Exercise instructions
Give the listing again exactly, skipping any pictures it holds.

Supplied material
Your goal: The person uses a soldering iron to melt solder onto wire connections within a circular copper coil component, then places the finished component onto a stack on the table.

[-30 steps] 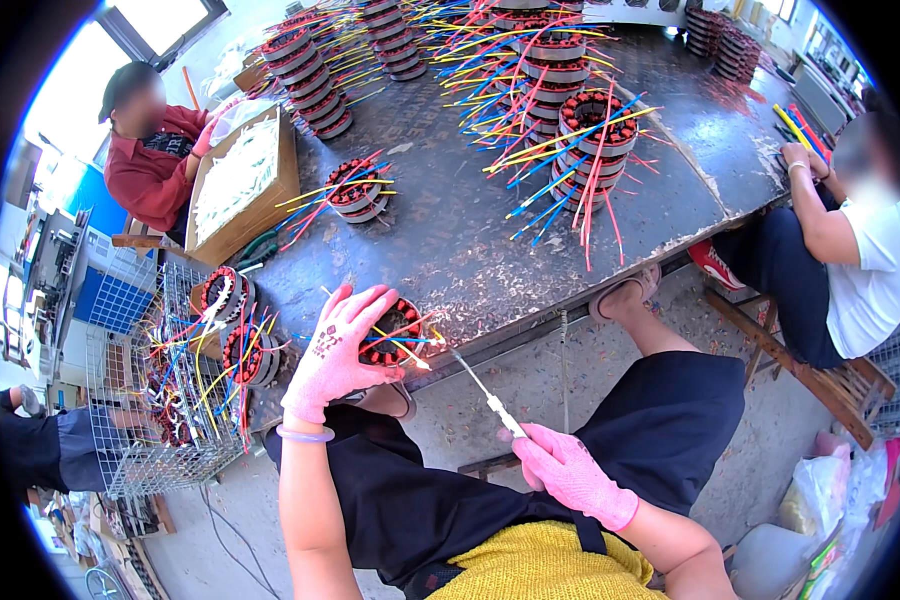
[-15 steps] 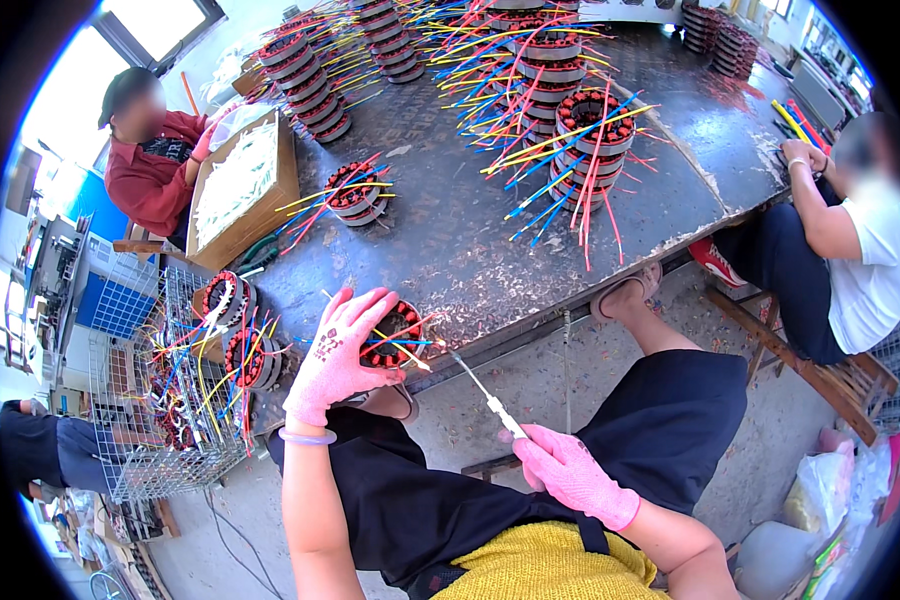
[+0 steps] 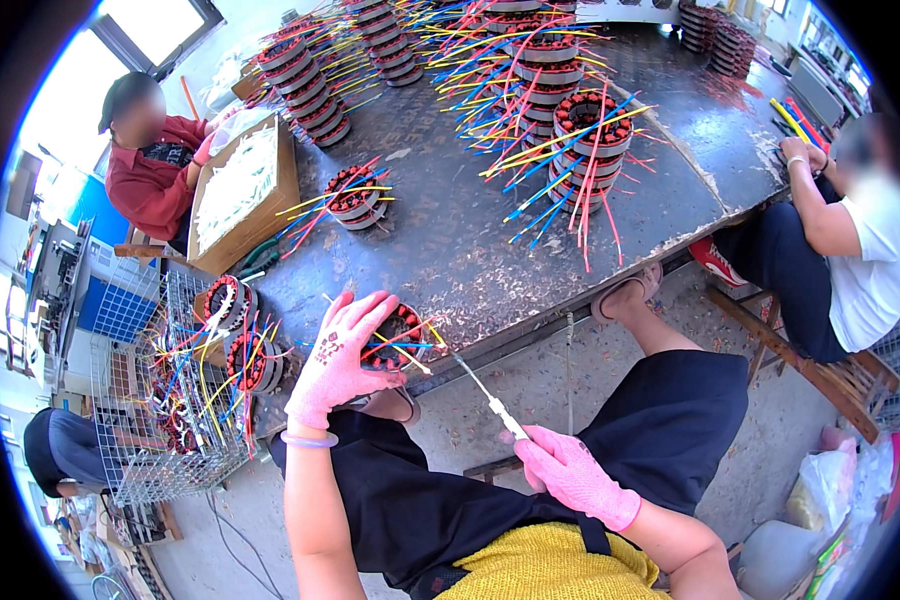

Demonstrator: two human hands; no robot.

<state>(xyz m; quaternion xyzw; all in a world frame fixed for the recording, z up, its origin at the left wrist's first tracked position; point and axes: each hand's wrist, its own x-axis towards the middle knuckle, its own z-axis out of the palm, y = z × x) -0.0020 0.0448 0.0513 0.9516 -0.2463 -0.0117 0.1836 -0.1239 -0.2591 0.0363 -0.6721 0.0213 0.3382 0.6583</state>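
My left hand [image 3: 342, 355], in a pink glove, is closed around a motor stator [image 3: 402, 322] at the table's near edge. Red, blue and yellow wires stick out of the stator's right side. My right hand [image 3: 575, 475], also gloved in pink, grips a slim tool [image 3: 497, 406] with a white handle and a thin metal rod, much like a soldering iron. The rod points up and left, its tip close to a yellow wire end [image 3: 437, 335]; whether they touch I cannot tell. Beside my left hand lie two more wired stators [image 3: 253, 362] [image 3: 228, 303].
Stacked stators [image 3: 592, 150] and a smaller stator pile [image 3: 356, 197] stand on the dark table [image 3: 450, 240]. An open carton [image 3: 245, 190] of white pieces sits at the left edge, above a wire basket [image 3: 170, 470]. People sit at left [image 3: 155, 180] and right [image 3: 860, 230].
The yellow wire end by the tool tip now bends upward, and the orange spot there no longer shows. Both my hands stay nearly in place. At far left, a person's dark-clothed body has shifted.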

Reply
Your goal: The person uses a soldering iron to melt solder onto wire connections within a circular copper coil component, then places the finished component onto a stack on the table.

[-30 steps] 
[-15 steps] 
[+0 steps] 

Demonstrator: two human hands; no robot.

<state>(xyz m; quaternion xyzw; all in a world frame fixed for the recording, z up, its origin at the left wrist's first tracked position; point and axes: each hand's wrist, its own x-axis towards the middle knuckle, its own z-axis out of the palm, y = z × x) -0.0020 0.0448 0.0513 0.9516 -0.2463 -0.0117 0.1836 -0.1239 -0.2591 0.0363 -0.6721 0.0213 0.3382 0.6583</state>
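My left hand [image 3: 342, 355], in a pink glove, is closed around a motor stator [image 3: 402, 322] at the table's near edge. Red, blue and yellow wires stick out of the stator's right side. My right hand [image 3: 575, 475], also gloved in pink, grips a slim tool [image 3: 497, 406] with a white handle and a thin metal rod, much like a soldering iron. The rod points up and left, its tip close to a yellow wire end [image 3: 437, 335]; whether they touch I cannot tell. Beside my left hand lie two more wired stators [image 3: 253, 362] [image 3: 228, 303].
Stacked stators [image 3: 592, 150] and a smaller stator pile [image 3: 356, 197] stand on the dark table [image 3: 450, 240]. An open carton [image 3: 245, 190] of white pieces sits at the left edge, above a wire basket [image 3: 170, 470]. People sit at left [image 3: 155, 180] and right [image 3: 860, 230].
The yellow wire end by the tool tip now bends upward, and the orange spot there no longer shows. Both my hands stay nearly in place. At far left, a person's dark-clothed body has shifted.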

This completes the exercise.